┌──

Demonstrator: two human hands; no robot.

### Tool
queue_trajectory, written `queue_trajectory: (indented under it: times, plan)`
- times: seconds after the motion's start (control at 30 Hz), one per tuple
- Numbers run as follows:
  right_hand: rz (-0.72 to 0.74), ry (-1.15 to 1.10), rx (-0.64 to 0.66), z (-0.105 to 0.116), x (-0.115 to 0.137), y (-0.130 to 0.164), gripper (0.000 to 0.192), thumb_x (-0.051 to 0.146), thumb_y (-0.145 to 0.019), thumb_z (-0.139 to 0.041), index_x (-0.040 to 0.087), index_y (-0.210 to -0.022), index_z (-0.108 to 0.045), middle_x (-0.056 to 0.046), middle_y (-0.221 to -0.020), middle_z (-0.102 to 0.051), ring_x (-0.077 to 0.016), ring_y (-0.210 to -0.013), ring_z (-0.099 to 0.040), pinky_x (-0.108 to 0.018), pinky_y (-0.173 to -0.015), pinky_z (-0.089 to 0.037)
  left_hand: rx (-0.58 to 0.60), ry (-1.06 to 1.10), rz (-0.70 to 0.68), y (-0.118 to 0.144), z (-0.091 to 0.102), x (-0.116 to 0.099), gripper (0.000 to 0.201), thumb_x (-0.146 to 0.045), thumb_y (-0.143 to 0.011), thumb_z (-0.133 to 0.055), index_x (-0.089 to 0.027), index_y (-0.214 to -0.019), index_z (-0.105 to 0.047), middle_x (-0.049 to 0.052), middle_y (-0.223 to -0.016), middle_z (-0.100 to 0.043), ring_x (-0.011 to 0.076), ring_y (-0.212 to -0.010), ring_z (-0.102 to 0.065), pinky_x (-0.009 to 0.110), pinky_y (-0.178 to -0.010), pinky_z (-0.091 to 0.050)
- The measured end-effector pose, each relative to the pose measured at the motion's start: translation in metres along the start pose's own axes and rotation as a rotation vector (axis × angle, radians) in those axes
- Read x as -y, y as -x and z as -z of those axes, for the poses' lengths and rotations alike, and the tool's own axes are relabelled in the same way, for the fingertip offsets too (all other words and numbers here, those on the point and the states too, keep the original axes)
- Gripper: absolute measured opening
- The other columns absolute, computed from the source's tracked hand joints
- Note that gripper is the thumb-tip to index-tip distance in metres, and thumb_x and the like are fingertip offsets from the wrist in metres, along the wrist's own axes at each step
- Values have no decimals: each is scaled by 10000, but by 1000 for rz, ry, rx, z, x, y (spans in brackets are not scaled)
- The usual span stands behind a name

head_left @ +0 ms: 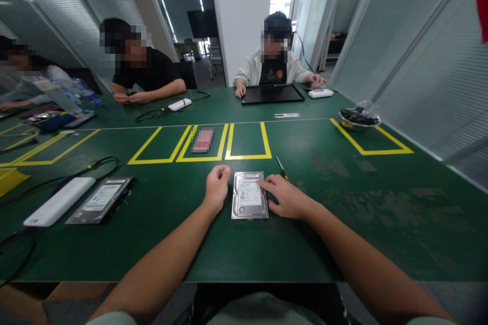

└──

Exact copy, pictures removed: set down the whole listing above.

Demonstrator: two human hands; no robot.

### Tool
queue_trajectory, written `queue_trajectory: (indented under it: times, plan)`
- times: seconds after the motion's start (control at 30 Hz), one per tuple
- Numbers run as follows:
  right_hand: rz (-0.72 to 0.74), ry (-1.15 to 1.10), rx (-0.64 to 0.66), z (-0.105 to 0.116), x (-0.115 to 0.137), y (-0.130 to 0.164), gripper (0.000 to 0.192), thumb_x (-0.051 to 0.146), thumb_y (-0.145 to 0.019), thumb_z (-0.139 to 0.041), index_x (-0.040 to 0.087), index_y (-0.210 to -0.022), index_z (-0.108 to 0.045), middle_x (-0.056 to 0.046), middle_y (-0.221 to -0.020), middle_z (-0.102 to 0.051), ring_x (-0.077 to 0.016), ring_y (-0.210 to -0.013), ring_z (-0.099 to 0.040), pinky_x (-0.108 to 0.018), pinky_y (-0.173 to -0.015), pinky_z (-0.089 to 0.037)
  left_hand: rx (-0.58 to 0.60), ry (-1.06 to 1.10), rz (-0.70 to 0.68), y (-0.118 to 0.144), z (-0.091 to 0.102), x (-0.116 to 0.099), gripper (0.000 to 0.201), thumb_x (-0.146 to 0.045), thumb_y (-0.143 to 0.011), thumb_z (-0.133 to 0.055), index_x (-0.089 to 0.027), index_y (-0.214 to -0.019), index_z (-0.105 to 0.047), middle_x (-0.049 to 0.052), middle_y (-0.223 to -0.016), middle_z (-0.100 to 0.043), ring_x (-0.011 to 0.076), ring_y (-0.212 to -0.010), ring_z (-0.102 to 0.065), pinky_x (-0.009 to 0.110), pinky_y (-0.178 to -0.010), pinky_z (-0.091 to 0.050)
- The measured end-effector pose, each relative to the pose measured at the motion's start: translation in metres along the start pose's own axes and rotation as a rotation vector (axis × angle, radians) in those axes
- Read x as -y, y as -x and z as -z of those axes, for the poses' lengths and rotations alike, and the tool's own axes are relabelled in the same way, for the fingertip offsets too (all other words and numbers here, those on the point and the states too, keep the original axes)
- Gripper: absolute measured opening
- The other columns absolute, computed from the source's tracked hand joints
- Note that gripper is the thumb-tip to index-tip distance in metres, and thumb_x and the like are fingertip offsets from the wrist in metres, along the wrist's own axes at each step
- Values have no decimals: each is scaled by 10000, but by 1000 for rz, ry, rx, z, x, y (spans in brackets are not scaled)
- The usual span stands behind a name

head_left @ +0 ms: 

The given output is the complete response.